> **The problem**:
The material below holds a span beginning at the line with "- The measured" and ending at the line with "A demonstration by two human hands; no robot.". Quote that span exactly, both ends included, and only that span.

> **Provided entries**:

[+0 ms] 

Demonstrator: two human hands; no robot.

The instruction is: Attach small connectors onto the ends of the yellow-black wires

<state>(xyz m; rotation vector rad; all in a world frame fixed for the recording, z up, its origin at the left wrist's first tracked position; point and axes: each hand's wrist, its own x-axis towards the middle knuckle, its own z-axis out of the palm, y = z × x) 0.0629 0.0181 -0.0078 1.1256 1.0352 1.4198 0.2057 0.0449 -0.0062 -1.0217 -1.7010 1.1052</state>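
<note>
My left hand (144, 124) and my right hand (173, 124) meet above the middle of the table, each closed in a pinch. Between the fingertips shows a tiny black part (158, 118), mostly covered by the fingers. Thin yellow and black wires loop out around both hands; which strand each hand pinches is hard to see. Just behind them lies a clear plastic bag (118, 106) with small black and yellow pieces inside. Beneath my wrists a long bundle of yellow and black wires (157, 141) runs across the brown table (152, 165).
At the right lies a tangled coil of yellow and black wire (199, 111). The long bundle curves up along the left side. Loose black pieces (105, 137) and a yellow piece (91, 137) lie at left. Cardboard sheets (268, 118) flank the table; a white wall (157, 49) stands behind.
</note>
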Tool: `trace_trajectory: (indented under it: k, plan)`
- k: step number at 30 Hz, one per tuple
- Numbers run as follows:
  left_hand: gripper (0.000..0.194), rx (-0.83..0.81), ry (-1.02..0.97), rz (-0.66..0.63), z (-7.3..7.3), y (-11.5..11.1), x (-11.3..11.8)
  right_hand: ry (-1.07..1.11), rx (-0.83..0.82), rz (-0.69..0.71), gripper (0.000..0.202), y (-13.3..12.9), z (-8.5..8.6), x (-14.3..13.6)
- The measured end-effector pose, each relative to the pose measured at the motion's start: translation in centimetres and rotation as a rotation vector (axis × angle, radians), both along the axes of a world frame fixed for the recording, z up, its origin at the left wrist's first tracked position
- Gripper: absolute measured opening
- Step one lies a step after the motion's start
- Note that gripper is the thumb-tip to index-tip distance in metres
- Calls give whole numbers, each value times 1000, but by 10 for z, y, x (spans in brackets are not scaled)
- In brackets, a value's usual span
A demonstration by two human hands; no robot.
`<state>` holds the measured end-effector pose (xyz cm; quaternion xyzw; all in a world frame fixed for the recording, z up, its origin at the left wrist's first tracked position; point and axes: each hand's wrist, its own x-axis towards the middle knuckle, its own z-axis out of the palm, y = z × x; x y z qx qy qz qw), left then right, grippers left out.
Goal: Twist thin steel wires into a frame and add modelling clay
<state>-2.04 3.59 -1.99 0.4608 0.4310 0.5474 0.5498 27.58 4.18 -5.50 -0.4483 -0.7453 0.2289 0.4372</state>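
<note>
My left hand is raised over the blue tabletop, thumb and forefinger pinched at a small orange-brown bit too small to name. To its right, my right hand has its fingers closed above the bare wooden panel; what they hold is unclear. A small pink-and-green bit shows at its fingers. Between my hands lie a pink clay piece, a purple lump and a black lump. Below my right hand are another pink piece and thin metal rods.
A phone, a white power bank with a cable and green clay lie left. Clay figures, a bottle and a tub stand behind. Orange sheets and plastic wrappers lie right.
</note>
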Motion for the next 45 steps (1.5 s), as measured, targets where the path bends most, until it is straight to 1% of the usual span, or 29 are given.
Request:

> **Written answer**:
- The measured end-effector pose, each relative to the pose measured at the motion's start: translation in centimetres and rotation as a rotation vector (axis × angle, radians), both along the axes of a world frame fixed for the recording, z up, its origin at the left wrist's first tracked position
- Gripper: absolute measured opening
- Step one lies a step after the motion's start
- Note that gripper is the thumb-tip to index-tip distance in metres
- Calls give whole numbers, each value times 1000, but by 10 for z, y, x (spans in brackets are not scaled)
- In brackets, a value's usual span
A demonstration by two human hands; no robot.

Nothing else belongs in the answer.